Both Eight Hundred Miles and Another Midnight are full of memorable songs that include rockers, romantic ballads, down-and-out blues and poetic explorations.
One of my favorites is “Way To Dawn” that takes the point of view of a coyote “howlin’ at the moon in the midnight air.” Thankfully these songs are available to listen to on Spotify since the inventory of the two CDs is almost non-existent.
Not to be overlooked is Rick’s distinctive voice. It is likely a result of having lived in different parts of the county where he picked up the local accents – there’s a little Texas twang, a little Kansas drawl, leavened by some Northwestern cadence and finished with a hint of Minnesotan.
When Rick and Mary moved to Duluth, he first played with The Hounds for a couple years, ca. 2016-2018, and then joined the band, Boku Frequency, as drummer from about 2017 until about 2021.
Interestingly, Rick had met bassist Gordon Lewis back in Manhattan, Kansas, (small world!), who connected him with Duluth’s reggae band, Prince Paul & the Conscious Party, with which he continues to play today.
Other local bands that have come to rely on his talents as a drummer, guitarist and vocalist are Boxcar (he played drums on its 2020 CD, Cheap Hotel), Crooked Miles (teaming up with Misisipi Mike Wolf, Gordon Lewis and wife Mary on drums) and the trio Ten Crow Moon. The latter, in which he is joined by Doug Olson and Daryl Yankee, has developed quite a following, with Rick playing both guitar and djembe and contributing his original songs to their mix, such as “Run of Bad Luck.”

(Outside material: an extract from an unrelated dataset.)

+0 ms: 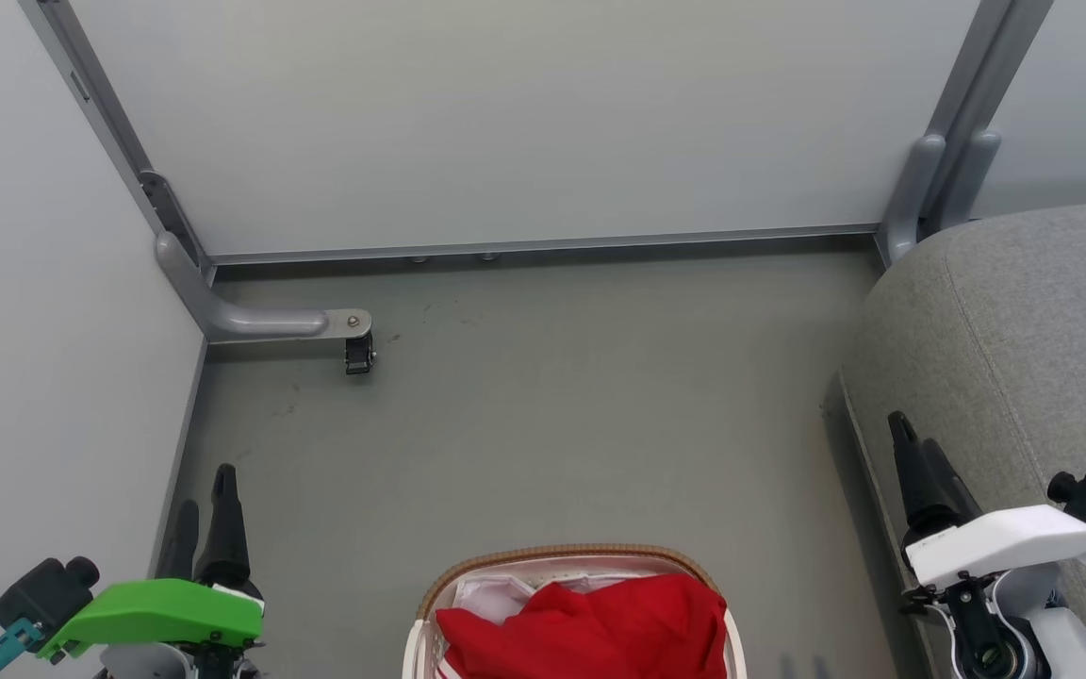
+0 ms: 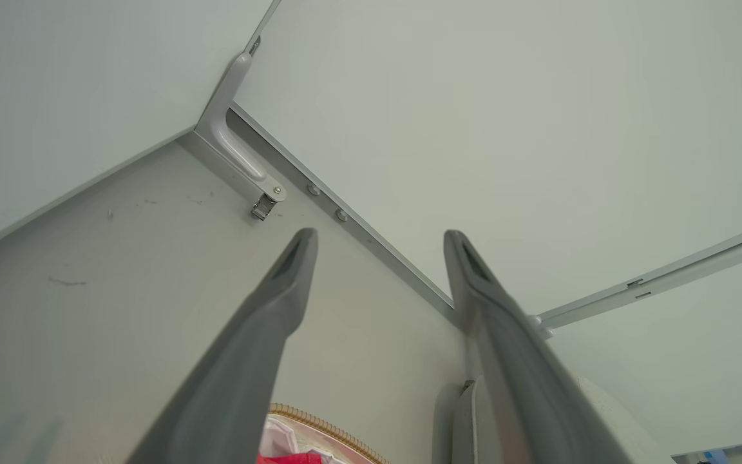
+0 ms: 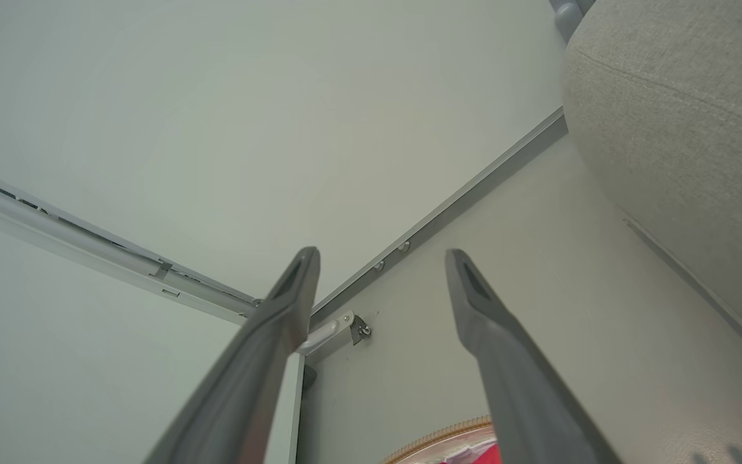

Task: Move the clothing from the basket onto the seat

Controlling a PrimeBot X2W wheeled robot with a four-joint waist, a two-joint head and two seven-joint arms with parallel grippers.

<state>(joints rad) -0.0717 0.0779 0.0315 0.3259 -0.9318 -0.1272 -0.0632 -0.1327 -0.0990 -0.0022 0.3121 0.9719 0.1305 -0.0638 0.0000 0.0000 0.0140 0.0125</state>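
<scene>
Head view: the oval white plastic laundry basket with a brown woven-look rim [image 1: 562, 552] sits on the grey floor [image 1: 543, 424]. Its near half is cut off by the bottom edge.
Clothing: the bright red soft fabric garment [image 1: 590, 627] lies crumpled inside the basket. It covers most of the white cloth liner [image 1: 496, 594], which shows at the basket's far left.
Long axis: the red heap seems to spread across the basket's width, with one soft peak pointing at the far rim. The cut-off near part makes this uncertain.
Seat: the large grey fabric-upholstered sofa cushion [image 1: 1024, 358] stands to the right of the basket, apart from it, with nothing on its visible part.
Left gripper [image 1: 205, 488]: left of the basket and clear of it. Its two dark fingers are spread wide with nothing between them.
Right gripper [image 1: 915, 436]: right of the basket, over the seat's edge. Its jaws are likewise fully apart and empty.
Wrist views: each shows only a sliver of the basket's rim and red cloth at its bottom edge, and a wide bare gap between the fingers.
Castor foot: the grey metal leg with a small black wheel [image 1: 354, 349] is beyond the basket, to its far left, below the white partition panels [image 1: 524, 123].
</scene>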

One more musical collaboration that Rick has been invited to join is the upcoming “Jazz at the Depot” on Saturday afternoons, 3 – 6 pm, January through April. His fellow bandmates for these performances are Randy Lee, John Thorene and Paul Ierino. It takes place at the Lake Superior Railroad Museum located on the lower level of the Depot. There’s a nominal admission charge with food and beverages available.

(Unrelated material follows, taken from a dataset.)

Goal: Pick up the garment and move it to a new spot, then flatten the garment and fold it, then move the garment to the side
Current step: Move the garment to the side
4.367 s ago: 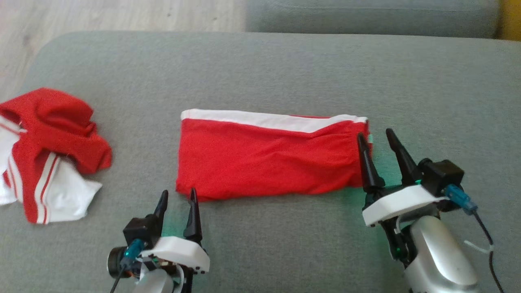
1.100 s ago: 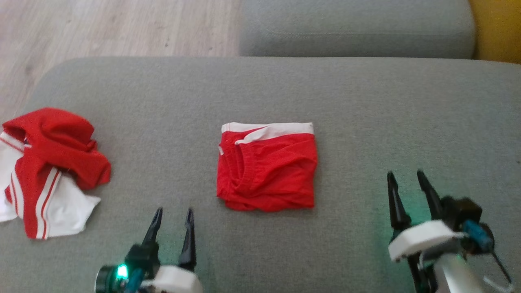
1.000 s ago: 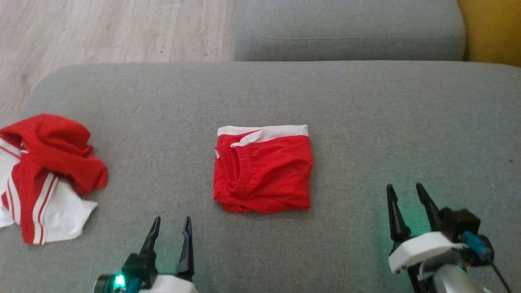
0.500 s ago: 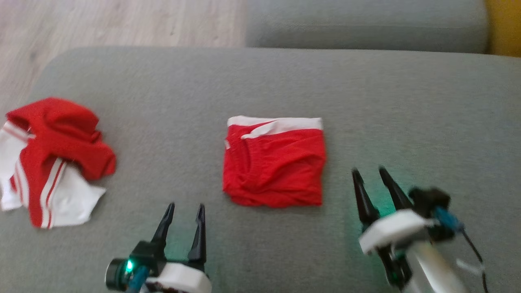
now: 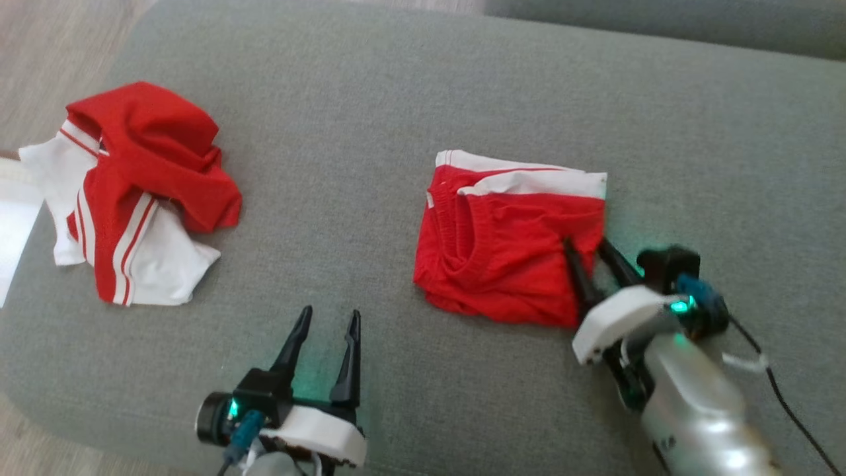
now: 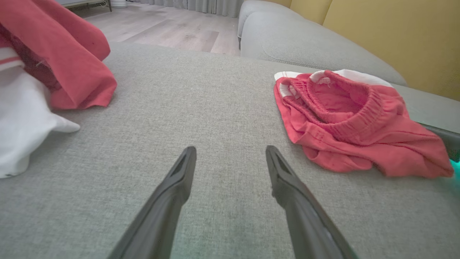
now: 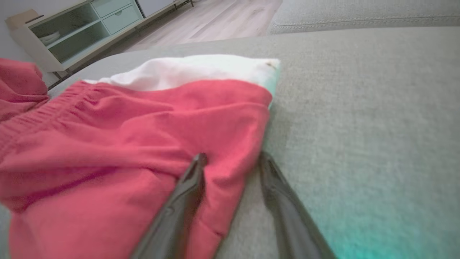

As Rick so eloquently puts it, “For me, music is a mantra and a mandala, guardian angel and gravitational field. Songs are stories that come to me when I raise the antenna and pick up invisible signals beyond my own experience.”
We are richly rewarded by the music of this transplant to Duluth. I, for one, think it’s about time for Rick Bruner to record some of his latest songs for us to enjoy.